----- GIVEN INFORMATION

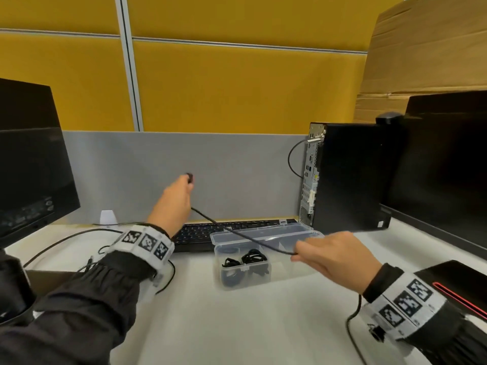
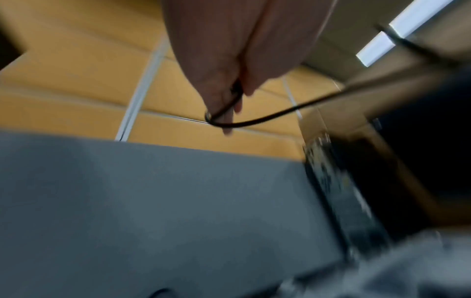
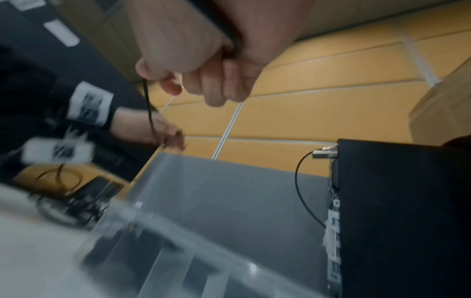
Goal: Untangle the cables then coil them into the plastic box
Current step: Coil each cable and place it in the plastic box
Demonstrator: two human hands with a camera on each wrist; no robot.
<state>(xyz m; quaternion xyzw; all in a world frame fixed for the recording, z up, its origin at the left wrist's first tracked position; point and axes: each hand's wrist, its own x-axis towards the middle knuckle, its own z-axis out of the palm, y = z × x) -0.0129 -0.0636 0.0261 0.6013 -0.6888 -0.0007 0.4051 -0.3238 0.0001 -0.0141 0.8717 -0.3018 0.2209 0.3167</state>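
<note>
A thin black cable (image 1: 237, 233) stretches between both hands above the clear plastic box (image 1: 276, 272). My left hand (image 1: 176, 196) is raised toward the grey partition and grips one end of the cable (image 2: 267, 117), its plug sticking out past the fingertips. My right hand (image 1: 332, 254) hovers over the box's right half and pinches the cable (image 3: 149, 108) between thumb and fingers. The box stands open on the desk. Bundled black cables (image 1: 247, 262) lie in its left compartment. Its lid (image 1: 263, 230) is folded back behind it.
A black keyboard (image 1: 200, 233) lies behind the box. A black computer tower (image 1: 347, 175) stands at the right, with a monitor (image 1: 442, 164) beside it. Another monitor (image 1: 29, 159) stands at the left. Loose cables (image 1: 66, 238) trail across the left of the desk.
</note>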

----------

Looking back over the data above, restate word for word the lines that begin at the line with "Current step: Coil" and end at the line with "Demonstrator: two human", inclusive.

**WRITTEN ANSWER:**
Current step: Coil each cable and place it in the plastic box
Demonstrator: two human hands with a camera on each wrist; no robot.

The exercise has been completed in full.